The Meikleour beech hedge.
The Meikleour beech hedge.

Sir, – I am really cross that Perth and Kinross Council has failed to tidy up the Meikleour Beech Hedge, as reported in The Courier.

I first wrote to the then provost who represented Blairgowrie about the state of the hedge in June 2016 and was told, as you report now, that there was a problem with the landowner.

Failing to maintain such a valuable asset to the local community and the nation is the sort of behaviour that puts people who inherit vast estates in the spotlight and will no doubt lead to socialist land ownership reform.

Perthshire beech hedge, world’s tallest, under threat…because it will cost £90,000 to trim

However, this is also yet another aspect of our elected representatives’ collective failure to act to preserve or exploit an important local asset. They seem able to spend tens of millions of pounds on projects in order to bask in their glory, yet are unable to use those powers to maintain or promote others.

There are statutory powers available to them to maintain roadside verges and trees. The cost, recoverable from the tree owners or not, is negligible alongside the cost of refurbishment of the City Chambers, Perth Theatre or Mill Street.

This neglect, like that of the City Hall, St Paul’s Church and the numerous buildings in Perth City Centre with vegetation growing all over, transcends the watch of councils of different political colours, so is it the fault of the paid officials?

Our council needs to tidy up the hedge, erect signs advising motorists they are not just entering a dark old wood,tidy up the layby, re-erect signs telling the history of the hedge and promote this world-renowned feature as a tourist attraction.

Maybe one day we will also see promotion of Dunsinane Hill. I show it off to everyone who visits me from far and wide, but its location appears to be a closely guarded secret in Pullar House and 3-5 High Street.

Alastair H Anderson.

Bellwood Park,

Perth.

 

Hedge fund gets my vote

Sir, – Following Alex Salmond’s recent crowdfunding success, might I suggest Mr Mercer Nairn tries something similar to raise the money for maintenance of the Meikleour Beech Hedge?

I’m sure that there are many local people who would contribute to such a fund in order to see the hedge restored to its former glory. I know I would.

Kate Ramsay.

Beech Cottage,

Woodside.

 

More plumbers, fewer poets

Sir, – It has been reported that they may have to shut down some North Sea Oil platforms due to shortage of skilled labour.

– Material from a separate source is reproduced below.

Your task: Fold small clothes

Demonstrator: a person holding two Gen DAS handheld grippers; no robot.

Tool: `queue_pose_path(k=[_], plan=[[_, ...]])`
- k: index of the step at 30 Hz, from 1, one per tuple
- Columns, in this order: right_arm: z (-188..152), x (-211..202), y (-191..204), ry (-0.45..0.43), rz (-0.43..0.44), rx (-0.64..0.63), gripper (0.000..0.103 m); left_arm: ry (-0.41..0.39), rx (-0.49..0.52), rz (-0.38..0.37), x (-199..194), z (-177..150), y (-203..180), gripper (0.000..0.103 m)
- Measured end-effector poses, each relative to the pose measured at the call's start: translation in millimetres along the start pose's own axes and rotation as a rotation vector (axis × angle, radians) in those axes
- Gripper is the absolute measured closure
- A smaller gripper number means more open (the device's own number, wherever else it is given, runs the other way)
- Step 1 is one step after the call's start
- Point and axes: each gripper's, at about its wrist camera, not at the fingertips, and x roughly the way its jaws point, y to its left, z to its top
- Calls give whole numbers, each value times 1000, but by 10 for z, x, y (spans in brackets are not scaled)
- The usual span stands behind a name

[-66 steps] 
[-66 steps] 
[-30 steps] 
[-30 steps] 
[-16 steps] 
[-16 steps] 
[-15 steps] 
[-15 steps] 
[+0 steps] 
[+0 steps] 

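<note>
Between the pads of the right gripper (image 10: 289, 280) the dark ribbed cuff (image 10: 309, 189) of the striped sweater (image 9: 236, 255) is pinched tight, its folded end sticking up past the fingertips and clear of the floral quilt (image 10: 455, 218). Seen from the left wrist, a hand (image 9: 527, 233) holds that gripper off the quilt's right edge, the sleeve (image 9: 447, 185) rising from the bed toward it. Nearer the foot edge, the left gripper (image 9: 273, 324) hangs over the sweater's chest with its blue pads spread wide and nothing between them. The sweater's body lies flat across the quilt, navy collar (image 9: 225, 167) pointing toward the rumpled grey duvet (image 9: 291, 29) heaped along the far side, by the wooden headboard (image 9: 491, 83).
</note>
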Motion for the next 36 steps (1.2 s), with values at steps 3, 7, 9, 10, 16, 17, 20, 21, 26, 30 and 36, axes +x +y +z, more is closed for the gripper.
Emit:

I served my time in BSC at Burntisland, where they produced ships and skilled men of all trades.

Then along came Mrs Thatcher. The training stopped and now there is no more training, no more shipyards, pits, engineering firms or apprentices. They even tore down the workshops at Kirkcaldy tech.

Our governments are full of people who talk endlessly about when they were at university and ignore the experiences of those of us who paid for them to be there.

It seems all of the Scottish political parties want their middle class voters’ children to attend university but how many of them will end up doing hobby degrees?

This is a waste of our tax money and it should be stopped. Put money into training tradesmen and women and bring back the training that produced the tradesmen that built the North Sea platforms.

Our Westminster and Holyrood parliaments and politicians present a middle class view of the world that is far from where the real wealth is created on the shop floor.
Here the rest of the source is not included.